Following the tragedy of 9/11 in America, films focused on aircraft hijackings have been few and far between and have been a jumble of everything from nail biters to snooze fests, with the latter struggling to find ways to keep action interesting without being able to change locations. Feature debuting writer/director Patrick Vollrath is trying his hand at the genre with 7500 starring Joseph Gordon-Levitt, and though it touches on a number of tropes typical of the genre, it’s nonetheless a strong first outing from the German filmmaker.

7500 stars Gordon-Levitt as Tobias, a soft-spoken young American co-pilot on a flight from Berlin to Paris. Shortly after takeoff, terrorists armed with makeshift knives suddenly storm the cockpit, seriously wounding the pilot and slashing Tobias’ arm. Temporarily managing to fend off the attackers, a terrified Tobias contacts ground control to plan an emergency landing. But when the hijackers kill a passenger and threaten to murder more innocent people if he doesn’t let them back into the cockpit, this ordinary man faces an excruciating test.

The film’s opening credits rolling over the group’s entrance into the airport and journey through security is a fitting and stylish setup for the tone audiences can expect from the rest of the film, a quiet and tense affair with no music to outshine the film’s ongoings and leaving just enough mystery as to the motivations and planning of the hijackers.

As we enter the plane with Tobias, the film finds its first bit of pacing problems as the camera lingers in the cockpit and we watch him and the pilot Michael go through their checklists and get the plane ready for takeoff. It’s not an inherently bad introduction to our protagonist, showing his competency at his job and devotion to his stewardess wife and his inability to speak German, but the extended lengths of showing the two note each knob turn and step becomes a bit dull after the first ten minutes.

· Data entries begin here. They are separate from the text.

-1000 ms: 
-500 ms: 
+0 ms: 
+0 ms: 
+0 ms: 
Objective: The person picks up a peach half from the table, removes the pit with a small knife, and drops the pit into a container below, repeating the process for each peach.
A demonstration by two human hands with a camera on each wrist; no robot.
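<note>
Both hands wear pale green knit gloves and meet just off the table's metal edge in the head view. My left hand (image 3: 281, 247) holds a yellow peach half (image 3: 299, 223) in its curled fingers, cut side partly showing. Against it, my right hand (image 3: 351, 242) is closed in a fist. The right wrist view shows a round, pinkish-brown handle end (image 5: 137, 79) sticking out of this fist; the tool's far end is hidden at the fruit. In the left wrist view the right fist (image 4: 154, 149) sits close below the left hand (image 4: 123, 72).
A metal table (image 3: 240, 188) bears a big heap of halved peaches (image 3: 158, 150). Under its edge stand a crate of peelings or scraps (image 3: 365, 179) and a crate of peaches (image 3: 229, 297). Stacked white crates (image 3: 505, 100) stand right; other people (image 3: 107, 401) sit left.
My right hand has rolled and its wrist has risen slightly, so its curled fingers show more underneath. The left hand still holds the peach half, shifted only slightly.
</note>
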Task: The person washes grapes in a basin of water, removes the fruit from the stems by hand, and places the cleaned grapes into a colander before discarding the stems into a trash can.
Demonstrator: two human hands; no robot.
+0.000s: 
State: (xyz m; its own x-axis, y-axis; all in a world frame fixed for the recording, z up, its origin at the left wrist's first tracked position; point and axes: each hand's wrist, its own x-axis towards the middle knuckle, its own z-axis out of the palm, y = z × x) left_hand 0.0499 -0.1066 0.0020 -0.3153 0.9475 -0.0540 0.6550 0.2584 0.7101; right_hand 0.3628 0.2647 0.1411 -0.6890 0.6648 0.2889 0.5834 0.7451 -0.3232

Once the action picks up and Tobias find themselves fighting off the hijackers, it starts to slip into cliché territory, but not in a way that takes away from the high-octane energy of what’s transpiring. Rather than putting the camera into the fuselage with the chaos, as films like Executive Decision and Non-Stop have, Vollrath makes the smart choice to keep the viewers in the cockpit with Tobias while all of the action goes on over the security camera.

The sole cockpit setting helps really drive up the tension in the plot and creates some of the most nail-biting moments in the film, from one hijacker actually making it into the cockpit to a plane full of passengers being used as hostages for the rest of the antagonists to get in. The dialogue does tend to feel a bit rote during these exchanges, Tobias making demands to the hijackers they won’t reasonably make good on and the latter talking in circles to try and get what they want.

The characters themselves aren’t the most unique or even interestingly painted, with Tobias honestly coming off as kind of a boring character at the start and Omid Memar’s Vedat coming off as a typical younger radical hesitant about the cause, but Gordon-Levitt and Memar’s performances help elevate the material. The Looper and Snowden star delivers a thoroughly powerful performance from start to finish and Memar helps truly sell his character’s semi-likability, but even as the latter shows some character development into a more nuanced role, the script never lets the former grow into anything more.

Gordon-Levitt and Memar give it their all and deliver strong performances and Vollrath proves to be a stylish director upon his debut, but the nail-biting tension and thrill of the story aren’t quite enough to minimize the flaws of its clichéd script, adding up to a thrilling but derivative affair.